Constant-voltage load tests battery chargers

Jon Dutra,
Linear Technology Corp, Milpitas, CA


Testing battery-charging circuits on an actual battery can be difficult, because battery voltage changes during the charging cycle. The constant-voltage "load box" circuit in Figure 1 provides a constant-voltage load for a battery-charger circuit independent of the amount of input current. A constant-voltage load means that the circuit must have a low impedance at all frequencies. The input impedance of this circuit is approximately 0 ohms at dc and 0.5 ohms at all reasonable input frequencies for charger applications.

The circuit uses a high-speed, single-supply op amp to drive the base of a high-gain pnp transition stage, which acts as the load. The op amp derives power through a diode, so that load transients don't interrupt power to the op amp and reference. The op-amp stage has a dc gain of four so that the voltage on the op amp's noninverting input is one-fourth of the voltage of the load box. With S1 open, the load-voltage adjust range is 10 to 20V; with S1 closed, the adjust range is approximately 3.5 to 10V. You can improve the low-voltage operation by using an LT1004-1.2V reference, reducing the 10-kohm reference-bias resistor to 2 kohm, and replacing D1 with a Schottky diode. The 510-ohm and 1.1-kohm resistors provide high-frequency stability by suppressing a 1-MHz oscillation. The 1N5400 diode and 4A fuse protect the circuit against reverse voltage.

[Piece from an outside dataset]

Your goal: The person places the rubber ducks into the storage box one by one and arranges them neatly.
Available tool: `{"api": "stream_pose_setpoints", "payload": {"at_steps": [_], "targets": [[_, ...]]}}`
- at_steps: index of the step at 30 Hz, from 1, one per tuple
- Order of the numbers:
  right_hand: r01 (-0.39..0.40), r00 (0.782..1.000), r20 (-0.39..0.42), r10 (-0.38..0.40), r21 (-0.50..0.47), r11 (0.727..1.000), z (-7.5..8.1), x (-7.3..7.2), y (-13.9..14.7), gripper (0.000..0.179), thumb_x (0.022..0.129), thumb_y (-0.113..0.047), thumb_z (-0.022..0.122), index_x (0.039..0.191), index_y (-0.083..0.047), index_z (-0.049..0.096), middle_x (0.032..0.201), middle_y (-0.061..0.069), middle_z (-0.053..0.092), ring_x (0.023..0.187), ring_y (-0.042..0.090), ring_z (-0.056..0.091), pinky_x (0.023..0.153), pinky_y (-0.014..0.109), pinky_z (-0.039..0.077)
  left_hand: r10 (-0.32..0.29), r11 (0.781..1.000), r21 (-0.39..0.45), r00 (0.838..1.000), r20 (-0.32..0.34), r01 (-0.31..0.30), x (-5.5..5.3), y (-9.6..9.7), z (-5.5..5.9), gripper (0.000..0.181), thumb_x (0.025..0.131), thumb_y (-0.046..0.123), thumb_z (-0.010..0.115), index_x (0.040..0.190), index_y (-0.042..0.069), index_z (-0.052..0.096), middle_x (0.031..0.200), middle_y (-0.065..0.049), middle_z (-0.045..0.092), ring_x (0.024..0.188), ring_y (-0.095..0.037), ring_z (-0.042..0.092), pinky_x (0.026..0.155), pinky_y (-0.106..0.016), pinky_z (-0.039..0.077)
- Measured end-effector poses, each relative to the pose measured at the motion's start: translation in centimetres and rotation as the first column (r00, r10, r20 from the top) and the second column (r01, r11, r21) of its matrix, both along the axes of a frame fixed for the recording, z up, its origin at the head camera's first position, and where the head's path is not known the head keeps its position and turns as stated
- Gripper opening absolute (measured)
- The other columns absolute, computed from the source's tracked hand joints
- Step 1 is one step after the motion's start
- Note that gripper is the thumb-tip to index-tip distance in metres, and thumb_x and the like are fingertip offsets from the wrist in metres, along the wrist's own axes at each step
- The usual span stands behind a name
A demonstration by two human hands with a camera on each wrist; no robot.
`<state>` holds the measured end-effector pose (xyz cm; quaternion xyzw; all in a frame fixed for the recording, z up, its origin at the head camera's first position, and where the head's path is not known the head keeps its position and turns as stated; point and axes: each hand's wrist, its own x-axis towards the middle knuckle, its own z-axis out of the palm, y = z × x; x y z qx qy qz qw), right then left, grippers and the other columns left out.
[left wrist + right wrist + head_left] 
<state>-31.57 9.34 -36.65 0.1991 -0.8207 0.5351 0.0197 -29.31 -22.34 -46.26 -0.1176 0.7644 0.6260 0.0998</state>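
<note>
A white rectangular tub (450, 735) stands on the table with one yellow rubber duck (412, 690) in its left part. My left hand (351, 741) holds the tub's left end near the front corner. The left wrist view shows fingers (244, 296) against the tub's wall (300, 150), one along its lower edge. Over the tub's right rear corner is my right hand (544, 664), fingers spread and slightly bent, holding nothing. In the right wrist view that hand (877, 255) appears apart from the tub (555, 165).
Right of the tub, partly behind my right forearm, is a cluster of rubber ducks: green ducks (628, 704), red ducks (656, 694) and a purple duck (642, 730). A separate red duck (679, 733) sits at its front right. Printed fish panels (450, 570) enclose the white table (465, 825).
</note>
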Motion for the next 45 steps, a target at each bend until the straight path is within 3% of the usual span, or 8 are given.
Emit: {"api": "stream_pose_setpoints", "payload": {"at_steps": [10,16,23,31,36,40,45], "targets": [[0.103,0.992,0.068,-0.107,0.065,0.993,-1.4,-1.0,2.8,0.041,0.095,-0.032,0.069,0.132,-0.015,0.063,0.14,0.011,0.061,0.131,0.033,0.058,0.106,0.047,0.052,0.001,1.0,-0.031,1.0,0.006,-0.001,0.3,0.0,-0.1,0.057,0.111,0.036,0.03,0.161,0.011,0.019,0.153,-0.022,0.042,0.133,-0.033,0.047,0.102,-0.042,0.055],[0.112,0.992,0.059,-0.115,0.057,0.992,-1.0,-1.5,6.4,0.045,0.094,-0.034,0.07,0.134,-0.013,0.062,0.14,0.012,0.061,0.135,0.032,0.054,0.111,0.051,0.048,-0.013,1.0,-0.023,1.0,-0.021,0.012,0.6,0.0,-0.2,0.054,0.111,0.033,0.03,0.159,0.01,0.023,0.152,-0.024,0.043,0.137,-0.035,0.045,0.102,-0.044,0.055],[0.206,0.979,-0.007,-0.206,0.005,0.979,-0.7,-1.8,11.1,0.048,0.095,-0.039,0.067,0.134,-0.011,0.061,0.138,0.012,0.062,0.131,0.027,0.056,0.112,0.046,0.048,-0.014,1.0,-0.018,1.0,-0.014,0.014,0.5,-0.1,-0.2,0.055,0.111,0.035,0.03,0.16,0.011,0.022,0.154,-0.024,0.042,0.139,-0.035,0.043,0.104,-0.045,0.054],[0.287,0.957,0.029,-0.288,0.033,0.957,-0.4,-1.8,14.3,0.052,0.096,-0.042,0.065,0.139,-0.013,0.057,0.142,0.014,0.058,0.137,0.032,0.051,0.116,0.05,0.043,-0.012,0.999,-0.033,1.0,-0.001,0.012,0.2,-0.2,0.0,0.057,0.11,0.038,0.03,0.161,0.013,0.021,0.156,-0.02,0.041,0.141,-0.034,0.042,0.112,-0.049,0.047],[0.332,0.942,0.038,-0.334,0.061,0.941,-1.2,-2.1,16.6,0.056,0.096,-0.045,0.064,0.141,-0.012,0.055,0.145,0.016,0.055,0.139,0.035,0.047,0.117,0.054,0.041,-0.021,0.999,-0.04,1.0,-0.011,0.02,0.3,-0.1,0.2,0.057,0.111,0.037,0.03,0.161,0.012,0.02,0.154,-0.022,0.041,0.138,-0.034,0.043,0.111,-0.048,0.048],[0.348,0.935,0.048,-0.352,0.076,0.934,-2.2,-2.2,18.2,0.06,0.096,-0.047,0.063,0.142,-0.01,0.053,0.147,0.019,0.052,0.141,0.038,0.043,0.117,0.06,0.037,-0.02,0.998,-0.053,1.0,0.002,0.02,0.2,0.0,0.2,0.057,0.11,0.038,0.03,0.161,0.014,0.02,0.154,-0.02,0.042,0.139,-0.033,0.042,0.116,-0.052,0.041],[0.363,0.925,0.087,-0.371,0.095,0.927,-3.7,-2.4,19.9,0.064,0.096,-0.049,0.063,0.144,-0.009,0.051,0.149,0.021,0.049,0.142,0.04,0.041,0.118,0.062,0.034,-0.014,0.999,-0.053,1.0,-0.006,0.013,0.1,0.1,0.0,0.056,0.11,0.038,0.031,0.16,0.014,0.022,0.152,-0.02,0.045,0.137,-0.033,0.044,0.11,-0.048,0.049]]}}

Tests show that this circuit absorbs currents from 30 mA to 3A while the output voltage remains essentially unchanged. When simulating a battery, you can increase the voltage adjust until the charger thinks the battery is full and the current into the battery simulator reduces. Conversely, adjusting the voltage down simulates battery discharge, which may cause the charger to increase the current. (DI #1854)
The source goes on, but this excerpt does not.